### WHAT THE TASK ASKS
Wherever a line of the data contains "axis", copy that line.

### DATA BELOW
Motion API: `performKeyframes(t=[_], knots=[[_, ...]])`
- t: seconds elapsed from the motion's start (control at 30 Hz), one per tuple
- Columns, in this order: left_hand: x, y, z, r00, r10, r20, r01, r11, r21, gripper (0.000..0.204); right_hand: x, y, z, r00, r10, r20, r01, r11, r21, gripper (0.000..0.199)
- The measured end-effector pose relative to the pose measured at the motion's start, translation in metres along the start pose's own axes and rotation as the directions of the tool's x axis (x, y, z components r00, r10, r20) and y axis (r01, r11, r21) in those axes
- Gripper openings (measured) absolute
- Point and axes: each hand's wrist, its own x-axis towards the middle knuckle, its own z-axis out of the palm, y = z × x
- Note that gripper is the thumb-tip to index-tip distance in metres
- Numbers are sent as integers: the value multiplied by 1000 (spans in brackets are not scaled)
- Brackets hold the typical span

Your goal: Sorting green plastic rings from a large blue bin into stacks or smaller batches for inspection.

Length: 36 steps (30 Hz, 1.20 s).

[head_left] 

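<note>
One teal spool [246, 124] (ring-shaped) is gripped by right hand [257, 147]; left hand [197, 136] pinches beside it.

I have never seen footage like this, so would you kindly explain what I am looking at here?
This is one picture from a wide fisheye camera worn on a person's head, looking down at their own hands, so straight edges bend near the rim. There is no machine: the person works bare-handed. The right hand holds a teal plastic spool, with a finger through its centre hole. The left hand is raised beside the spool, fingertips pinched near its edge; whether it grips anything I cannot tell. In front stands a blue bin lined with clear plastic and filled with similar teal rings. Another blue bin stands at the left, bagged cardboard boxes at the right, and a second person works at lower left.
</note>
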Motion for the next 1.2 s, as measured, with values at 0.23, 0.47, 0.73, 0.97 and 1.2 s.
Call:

### REPLY TO THE EXERCISE
- The measured end-effector pose relative to the pose measured at the motion's start, translation in metres along the start pose's own axes and rotation as the directions of the tool's x axis (x, y, z components r00, r10, r20) and y axis (r01, r11, r21) in those axes
- Point and axes: each hand's wrist, its own x-axis towards the middle knuckle, its own z-axis out of the palm, y = z × x

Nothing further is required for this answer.